In 1968, the Faculty of Economics opened on the basis of an agreement with the City Council, the Province and the Chamber of Commerce of Modena. This was nationalised in 1982.
In 1989, the Faculty of Engineering was completed. The Faculty of Letters and Philosophy saw the light in 1999, with a degree course in European Languages and Cultures and a degree course in Culture Sciences. In the 2004/2005 academic year, the Faculty of Biosciences and Biotechnologies was established which also incorporated the Biological Sciences degree course of the Sciences Faculty.
Alessandro Squadroni, a jurist of the "Board" of Reggio Emilia, which today we would call University, was one of the city’s paramount citizens.
In his book Fasciculum Laudum Regti Lepidi, published in 1619, Squadroni indicated that the University was established in the Charlemagne period. Because many other European Universities (such as Paris, Pavia and Parma) had similar origins, we can find some truth in the legend mentioned by Squadroni. In actual fact, a particular type of school (what we could call today pre-University) was created starting with an imperial privilege given to the bishops who needed some experts to administrate the city. Medieval studies were based on these schools requested by the bishops.
In the 12th century, rectors, politicians and philosophers studied at Reggio. Among them was Anselmo di Besate, a member of the imperial court and famous pupil of Sichelmo, one of the first teachers at Reggio.
A new social structure was introduced by means of "Free Commune" development. This change required and caused an impressive technification of the law, due among other things to the discovery of Justinian’s "Corpus Iuris". The work of the judges during the government of Matilde di Canossa quickly influenced other Italian cities. Reggio, being very close to Canossa, was one of the first cities to avail itself of this new teaching method. Traditionally, the foundation of the University is said to date back to 1188. At that time, Jacopo da Mandra made an agreement with the authorities of the "Commune" to move to Reggio with his scholars to teach law with an enormous advantage for the city. These officials, trained under the government and control of the bishops, brought new resources for the administration of the city and for managing diplomacy.
A "Board" of judges and lawyers was created at Reggio.

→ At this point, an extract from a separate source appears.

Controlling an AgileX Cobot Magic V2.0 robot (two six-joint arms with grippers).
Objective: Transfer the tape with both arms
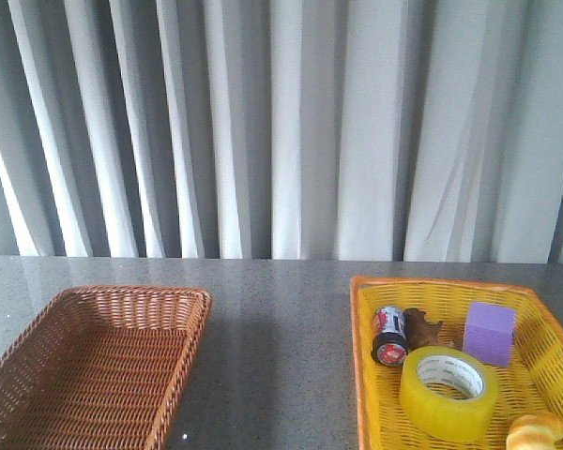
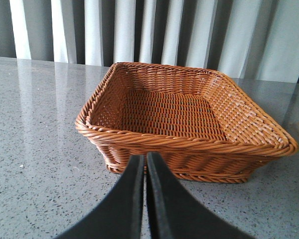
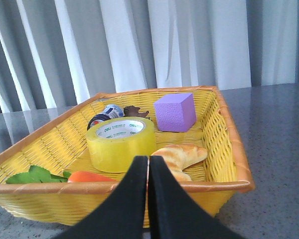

Alberto Cambiatori, representative of the city at Constance for the peace treaty, became a member of this board.
Cultural activities in the city thrived in the period before the establishment of Reggio University, in 1752. Ever since 1732, the Board of Doctors and Judges of Reggio, by privilege of Charles V, had been entitled to grant the title of doctor in canonical and civil law. It was by official act dated August 1752 that the Duke of Modena, Francesco III announced the forthcoming opening of Reggio University, which began operating in November of that same year. Four faculties were set up in palazzo Busetti: Theology, Law, Medicine and Philosophy.
The existence of Reggio University lasted until 1772, the year it was forbidden from granting degrees. It remained open as a Liceo with the right to grant professional titles only.
In 1998, the University of Reggio Emilia once again began operating as the University of Modena and Reggio Emilia following the establishment of the location-network model.
Reggio currently has a Faculty of Agriculture, a Faculty of Engineering, a Faculty of Communication and Economic Sciences, a Faculty of Sciences and the two degree courses of the Faculty of Medicine and Surgery (in Nursing and medical X-ray technologies – images and radiotherapy).